Saturday, January 13, 2007

Currently Reading: Gravity's Rainbow

Gravity’s Rainbow
by Thomas Pynchon
Penguin Classics Deluxe Edition


Nobody can praise Thomas Pynchon anymore without addressing a scathing article by James Wood that appeared in the July 24, 2000 issue of The New Republic. In “The Smallness of the ‘Big’ Novel: Human, All Too Inhuman,” Wood blasted everyone from Pynchon and Don DeLillo to Zadie Smith and David Foster Wallace for pursuing a sort of sprawling, overly researched novel that “knows a thousand things but does not know a single human being.” Wood seemed to believe these novels were destroying the literary arts, and his critique is especially appropriate for Gravity’s Rainbow: the novel employs dense scientific language and an ensemble of thinly drawn characters, with impossible names like Capt. Geoffrey (“Pirate”) Prentice and Lt. Oliver (“Tantivy”) Mucker-Maffick.

Still, Gravity’s Rainbow was named the best novel of the 1970s by the American Academy of Arts and Letters, and its blend of historical facts and hyperactive prose has been an inspiration to a generation of highly regarded writers including—who else—Zadie Smith and David Foster Wallace. So why the controversy?

The following paragraph will illuminate.

"He’d got the feeling, stationed east of Suez, places like Bahrein, drinking beer watered with his own falling sweat in the perpetual stink of crude oil across from Muharraq, restricted to quarters after sundown—98% venereal rate anyway—one sunburned, scroungy unit of force preserving the Sheik and the oil money against any threat from east of the English Channel, horny, mad with the itching of lice and heat rash (masturbating under these conditions is exquisite torture), bitter-drunk all the time—even so there had leaked through to Pirate a dim suspicion that life was passing him by."

For me this whole paragraph is a set-up for a punchline at the end. Pynchon runs squarely at the depressing details of Pirate’s experience, elaborating on all the filth and particular tortures of his daily life, making it as hard to keep on reading as it is to look away. And finally, teasing us with the promise of an “even so,” Pynchon takes all of these horrible details and piles them on a character’s conscience, letting us know that Pirate is aware—but dimly—of how pathetic he is.

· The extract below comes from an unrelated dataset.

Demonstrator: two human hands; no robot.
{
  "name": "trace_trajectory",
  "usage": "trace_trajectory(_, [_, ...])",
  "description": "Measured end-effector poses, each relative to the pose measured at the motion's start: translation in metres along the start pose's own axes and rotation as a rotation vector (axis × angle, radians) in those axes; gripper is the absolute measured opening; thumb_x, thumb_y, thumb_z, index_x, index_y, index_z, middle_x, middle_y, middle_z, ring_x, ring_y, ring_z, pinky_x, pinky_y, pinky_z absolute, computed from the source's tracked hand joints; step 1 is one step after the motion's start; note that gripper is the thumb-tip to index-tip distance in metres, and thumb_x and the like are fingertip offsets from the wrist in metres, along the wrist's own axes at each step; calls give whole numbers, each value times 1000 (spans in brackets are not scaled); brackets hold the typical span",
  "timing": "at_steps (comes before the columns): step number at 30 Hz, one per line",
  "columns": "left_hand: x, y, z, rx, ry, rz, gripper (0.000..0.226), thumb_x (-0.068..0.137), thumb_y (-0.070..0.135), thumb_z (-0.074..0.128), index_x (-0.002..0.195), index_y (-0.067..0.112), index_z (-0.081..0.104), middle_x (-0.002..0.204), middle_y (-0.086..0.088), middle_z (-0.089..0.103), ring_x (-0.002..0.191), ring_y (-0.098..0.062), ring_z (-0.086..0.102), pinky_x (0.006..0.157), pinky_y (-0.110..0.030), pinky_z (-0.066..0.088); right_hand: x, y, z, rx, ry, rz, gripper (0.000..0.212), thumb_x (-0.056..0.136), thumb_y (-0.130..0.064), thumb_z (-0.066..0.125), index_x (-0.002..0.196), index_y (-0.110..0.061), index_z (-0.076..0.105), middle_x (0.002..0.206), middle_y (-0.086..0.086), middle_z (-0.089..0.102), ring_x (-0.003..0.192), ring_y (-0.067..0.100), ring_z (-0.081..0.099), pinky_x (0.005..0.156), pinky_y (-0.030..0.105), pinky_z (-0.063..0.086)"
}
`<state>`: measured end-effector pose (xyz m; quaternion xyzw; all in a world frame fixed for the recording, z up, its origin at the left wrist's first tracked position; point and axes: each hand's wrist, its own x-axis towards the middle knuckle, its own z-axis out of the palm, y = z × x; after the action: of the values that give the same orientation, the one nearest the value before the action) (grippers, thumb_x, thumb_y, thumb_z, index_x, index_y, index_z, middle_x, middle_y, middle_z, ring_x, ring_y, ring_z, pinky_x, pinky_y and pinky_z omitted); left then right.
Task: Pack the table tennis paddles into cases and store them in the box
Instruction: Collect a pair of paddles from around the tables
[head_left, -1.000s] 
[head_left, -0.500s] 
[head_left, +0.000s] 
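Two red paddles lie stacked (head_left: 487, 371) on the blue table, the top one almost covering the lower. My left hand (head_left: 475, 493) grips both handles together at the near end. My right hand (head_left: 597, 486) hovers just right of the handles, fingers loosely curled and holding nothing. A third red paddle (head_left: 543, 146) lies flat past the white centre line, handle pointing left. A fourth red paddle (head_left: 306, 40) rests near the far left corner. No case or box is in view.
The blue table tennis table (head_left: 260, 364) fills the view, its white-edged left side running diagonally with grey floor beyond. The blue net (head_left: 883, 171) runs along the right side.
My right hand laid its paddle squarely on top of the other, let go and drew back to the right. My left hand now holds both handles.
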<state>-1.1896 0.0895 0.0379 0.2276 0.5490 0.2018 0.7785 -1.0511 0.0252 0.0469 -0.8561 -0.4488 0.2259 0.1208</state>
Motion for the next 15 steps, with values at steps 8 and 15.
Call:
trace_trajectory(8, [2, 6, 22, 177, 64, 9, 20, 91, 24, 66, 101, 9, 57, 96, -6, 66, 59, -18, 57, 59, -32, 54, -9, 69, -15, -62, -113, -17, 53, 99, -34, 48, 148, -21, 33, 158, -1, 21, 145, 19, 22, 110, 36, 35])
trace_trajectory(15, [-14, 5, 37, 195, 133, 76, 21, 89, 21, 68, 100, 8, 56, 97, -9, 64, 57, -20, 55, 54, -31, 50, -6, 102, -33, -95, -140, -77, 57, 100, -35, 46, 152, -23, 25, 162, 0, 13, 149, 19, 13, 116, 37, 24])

What Wood described as an emerging style of “hysterical realism,” is often, with Pynchon, an elaborate set-up for characterization. By building these structures and tearing them down, Pynchon is revealing a bias against so-called “hysterical realism”: his goal is to undermine the accumulated weight of his details and reveal his characters’ humanity. In that sense he’s like Joseph Heller, who suffused Catch-22 with frustrating irrationalities, only to show that his main character, by contrast, was utterly sane.

Unfortunately, a subsequent generation of writers has decided to repeat Pynchon’s joke without using the punchline. Authors like Davide Foster Wallace and Jonathan Franzen are winning priase for enormous novels in which the delivery of accurate information about the world is the main narrative force. Such authors live up to James Wood’s worst fears about “hysterical realism.” I wish they would go back and study the way Pynchon frustrates his own splendid details Gravity’s Rainbow.